The Lebanon-based Hezbollah organization, one of the world's most formidable terrorist groups, is increasingly teaming up with al-Qaida on logistics and training for terrorist operations, according to U.S. and European intelligence officials and terrorism experts.
The new cooperation, which is ad hoc and tactical and involves mid- and low-level operatives, mutes years of rivalry between Hezbollah, which draws its support primarily from Shiite Muslims, and al-Qaida, which is predominantly Sunni. It includes coordination on explosives and tactics training, money laundering, weapons smuggling and acquiring forged documents, according to knowledgeable sources.
This new alliance, even if informal, has greatly concerned U.S. officials in Washington and intelligence operatives abroad who believe the assets and organization of Hezbollah's formidable militant wing will enable a hobbled al-Qaida network to increase its ability to launch attacks against American targets.
Two faces of Hezbollah
Hezbollah, which was founded by Lebanese clerics in 1982, has two wings. One is political and social, and its vibrant political party holds nine seats in the Lebanese Parliament. The other wing is a guerrilla military force. The United States put Hezbollah on its terrorist list in 1997.
Unlike al-Qaida, Hezbollah has never targeted Americans on U.S. soil. But its operatives have killed nearly 300 Americans overseas in the last 20 years, including 241 service members in a Marine barracks in Beirut, Lebanon.
The concerns over the new partnership have reached the Senate and House intelligence committees' chairmen and vice chairmen, who, under special rules, are regularly briefed by CIA Director George Tenet and FBI Director Robert Mueller on highly classified information and operations not revealed to other committee members.
The new collaboration illustrates what analysts say is an evolving pattern of decentralized alliances between terrorist groups and cells that share enough goals to find common ground: crippling the United States, and forcing the U.S. military out of the Middle East and Israel out of Palestinian territory.
"There's a convergence of objectives," said Steven Simon, a former National Security Council terrorism expert. "There's something in the zeitgeist that is pretty well established now."
Although cooperation between al-Qaida and Hezbollah may have been going on at some level for years, the U.S. war against al-Qaida has hastened and deepened the relationship. U.S. officials believe that after al-Qaida was driven from Afghanistan, leader Osama bin Laden sanctioned his operatives to ally themselves with helpful Islamic-based groups, said a senior administration official with access to daily intelligence reports.
Terrorist chat rooms
Bin Laden or his top associates have used the Internet to convey this message, the official added. There is "no doubt at all" that Hezbollah and al-Qaida have communicated on logistical matters, the official said.

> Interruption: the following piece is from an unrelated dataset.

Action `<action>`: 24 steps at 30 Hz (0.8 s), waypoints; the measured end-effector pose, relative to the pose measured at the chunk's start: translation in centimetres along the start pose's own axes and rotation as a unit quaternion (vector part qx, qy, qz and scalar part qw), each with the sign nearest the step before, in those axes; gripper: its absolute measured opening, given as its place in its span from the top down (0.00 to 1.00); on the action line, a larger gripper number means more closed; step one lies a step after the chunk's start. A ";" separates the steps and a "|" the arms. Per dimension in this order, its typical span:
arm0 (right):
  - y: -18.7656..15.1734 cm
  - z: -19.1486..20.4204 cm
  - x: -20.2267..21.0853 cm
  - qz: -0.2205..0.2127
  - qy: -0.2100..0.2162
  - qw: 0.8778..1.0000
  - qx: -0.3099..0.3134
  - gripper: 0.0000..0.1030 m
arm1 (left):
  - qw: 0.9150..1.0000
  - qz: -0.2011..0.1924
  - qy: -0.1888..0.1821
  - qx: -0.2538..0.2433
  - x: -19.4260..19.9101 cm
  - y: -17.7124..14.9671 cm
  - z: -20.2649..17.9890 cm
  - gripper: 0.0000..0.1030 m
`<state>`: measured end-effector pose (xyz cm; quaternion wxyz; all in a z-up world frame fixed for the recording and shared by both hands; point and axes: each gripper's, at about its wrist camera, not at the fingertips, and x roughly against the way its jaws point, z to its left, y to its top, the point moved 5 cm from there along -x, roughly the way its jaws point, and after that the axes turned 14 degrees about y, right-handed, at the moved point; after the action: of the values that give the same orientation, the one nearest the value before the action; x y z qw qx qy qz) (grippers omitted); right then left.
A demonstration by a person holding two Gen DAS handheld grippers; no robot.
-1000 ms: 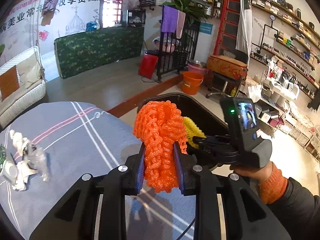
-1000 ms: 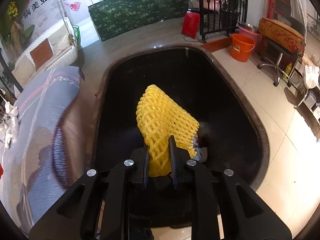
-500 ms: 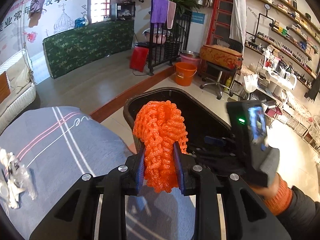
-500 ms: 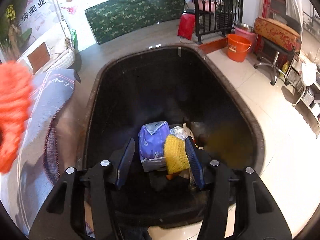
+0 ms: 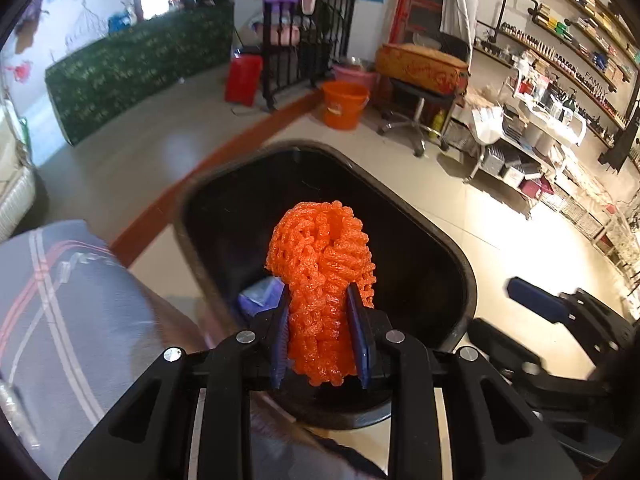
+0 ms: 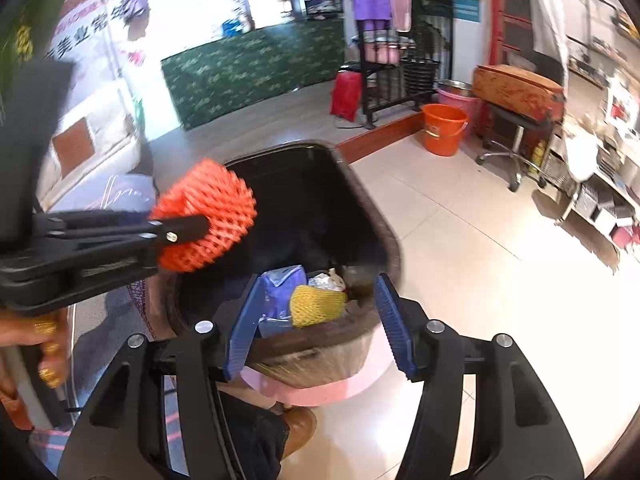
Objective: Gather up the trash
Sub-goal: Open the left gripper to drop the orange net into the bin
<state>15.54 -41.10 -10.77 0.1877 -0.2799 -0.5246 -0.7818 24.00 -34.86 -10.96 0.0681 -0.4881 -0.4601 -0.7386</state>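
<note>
- The orange foam net (image 5: 324, 300) was the piece of trash in hand: the left gripper (image 5: 323, 336) held it pinched between its blue pads, most of the net bulging out ahead of the fingertips and a short tail hanging behind them.
- Just ahead of and below that gripper lay the open mouth of the black bin (image 5: 460, 264); the net hung over it, nearer the bin's close rim than its middle.
- To do the drop well, I judged the left gripper should go a little further in over the opening before letting go, since springy foam can cling to a pad or bounce off the rim.
- The right gripper (image 6: 316, 320) carried nothing; its jaws were opening, and between them showed only what lay far below in the bin: the yellow foam net (image 6: 316, 300), a blue packet (image 6: 280, 292) and crumpled white scraps.
- It seemed wise to keep that empty gripper off to the side so the two tools would not knock together over the bin.
- Writing: Chinese characters on the far wall poster (image 6: 92, 24) in the right wrist view, "美业" and "学员" among them; "FAMILY" on the shelf wall (image 5: 596, 80) in the left wrist view. Print on the orange bucket (image 6: 442, 128) was too small to read.
</note>
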 end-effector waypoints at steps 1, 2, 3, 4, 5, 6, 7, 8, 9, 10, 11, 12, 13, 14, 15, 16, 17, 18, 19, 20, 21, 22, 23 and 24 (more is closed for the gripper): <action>-0.2 -0.3 0.3 -0.001 -0.003 1.000 -0.006 0.44 | 1.000 0.007 -0.001 -0.002 -0.5 0.0 -0.3 0.74; -0.4 -0.7 0.5 0.000 -0.005 1.000 -0.011 0.44 | 1.000 0.014 -0.001 -0.007 -0.8 0.0 -0.5 0.74; -0.4 -1.0 0.7 0.002 -0.007 1.000 -0.015 0.44 | 1.000 0.019 0.000 -0.014 -1.2 -0.1 -0.9 0.74; -0.6 -1.4 1.0 0.002 -0.010 1.000 -0.021 0.44 | 1.000 0.023 0.002 -0.019 -1.5 -0.1 -1.2 0.74; -0.6 -1.8 1.1 0.000 -0.011 1.000 -0.025 0.44 | 0.999 0.027 0.002 -0.022 -1.8 -0.2 -1.4 0.74; -0.7 -2.1 1.3 -0.001 -0.013 1.000 -0.028 0.44 | 0.999 0.032 0.000 -0.023 -2.1 -0.2 -1.5 0.74; -0.8 -2.2 1.5 -0.001 -0.015 0.999 -0.030 0.44 | 0.999 0.039 -0.003 -0.021 -2.5 -0.2 -1.7 0.74; -1.0 -2.4 1.6 -0.001 -0.016 0.999 -0.033 0.44 | 0.999 0.046 -0.006 -0.019 -2.9 -0.2 -1.7 0.74; -1.2 -2.6 1.8 -0.001 -0.016 0.999 -0.036 0.44 | 0.998 0.053 -0.007 -0.019 -3.3 -0.3 -1.8 0.74; -1.4 -2.8 2.0 0.000 -0.016 0.999 -0.037 0.44 | 0.998 0.061 -0.007 -0.019 -3.7 -0.3 -2.0 0.74; -1.5 -3.0 2.0 0.001 -0.015 0.999 -0.038 0.44 | 0.998 0.066 -0.005 -0.019 -3.9 -0.3 -2.1 0.73; -1.6 -3.0 2.1 0.001 -0.016 0.999 -0.038 0.44 | 0.997 0.071 -0.003 -0.019 -4.2 -0.4 -2.2 0.72; -1.6 -3.1 2.1 0.001 -0.016 0.999 -0.039 0.44 | 0.997 0.074 -0.003 -0.018 -4.2 -0.4 -2.2 0.67; -1.6 -3.1 2.2 0.002 -0.014 0.999 -0.040 0.44 | 0.997 0.078 -0.004 -0.018 -4.2 -0.3 -2.3 0.62; -1.7 -3.2 2.3 0.001 -0.013 0.999 -0.041 0.44 | 0.997 0.079 -0.006 -0.017 -4.1 -0.4 -2.4 0.52; -1.6 -3.1 2.4 -0.001 -0.013 0.999 -0.041 0.44 | 0.997 0.078 -0.005 -0.018 -4.1 -0.3 -2.4 0.37; -1.6 -3.1 2.5 -0.003 -0.014 0.999 -0.041 0.44 | 0.997 0.070 -0.002 -0.019 -3.8 -0.2 -2.3 0.32; -1.5 -3.2 2.6 -0.005 -0.015 0.999 -0.041 0.44 | 0.998 0.060 -0.001 -0.018 -3.4 0.0 -2.1 0.29; -1.4 -3.3 2.7 -0.007 -0.015 0.999 -0.042 0.44 | 0.998 0.056 -0.002 -0.017 -3.3 0.3 -2.3 0.26; -1.5 -3.1 2.8 -0.009 -0.015 0.999 -0.044 0.44 | 0.998 0.055 -0.003 -0.017 -3.2 0.3 -2.2 0.24; -1.5 -3.1 2.9 -0.013 -0.017 0.999 -0.045 0.44 | 0.998 0.053 -0.002 -0.016 -3.0 0.4 -2.1 0.18; -1.5 -3.0 3.1 -0.016 -0.019 0.999 -0.044 0.44 | 0.999 0.048 0.003 -0.013 -2.7 0.4 -1.9 0.16; -1.5 -3.0 3.1 -0.017 -0.019 0.999 -0.044 0.44 | 0.999 0.042 0.005 -0.010 -2.3 0.4 -1.7 0.16; -1.5 -3.0 3.2 -0.018 -0.018 0.999 -0.044 0.44 | 0.999 0.039 0.005 -0.006 -2.0 0.5 -1.7 0.15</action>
<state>11.41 -43.32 -10.72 0.1516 -0.2929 -0.4976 -0.8022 24.15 -37.10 -12.40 0.0960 -0.5026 -0.4358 -0.7404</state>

Loose partnerships are being facilitated by members' ability to communicate using Internet chat rooms accessible with constantly changing passwords. The connections, intelligence officials believe, are made case by case, depending on the needs of a particular local group. "When someone's traveling and needs assistance in passing through, whomever happens to have that capacity will be turned to," said Paul Pillar, former deputy director of the CIA counterterrorism center and author of "Terrorism and U.S. Foreign Policy."
Hezbollah's original goal was to create an Islamic state in Lebanon. For 18 years, with financial and intelligence support from Iran and Syria, the group fought to end Israel's military occupation of a buffer zone in southern Lebanon. It attacked American targets in a bid to drive the United States from the country.
In the last 18 months, Hezbollah has reactivated some of its overseas assets in South America, Europe and Central Asia, Simon said. "They appear to be cocking their guns again."
The more recent relationship between Hezbollah and al-Qaida first surfaced publicly in testimony in October 2000 by Ali Mohamed, a former U.S. Green Beret who pleaded guilty to conspiring with bin Laden to bomb U.S. embassies in Africa.
He testified to having provided security for a meeting in Sudan "between al-Qaida ... and Iran and Hezbollah ... between Mughniyah, Hezbollah's chief, and bin Laden." Hezbollah, he testified, provided explosives training to al-Qaida while Iran "used Hezbollah to supply explosives that were disguised to look like rocks."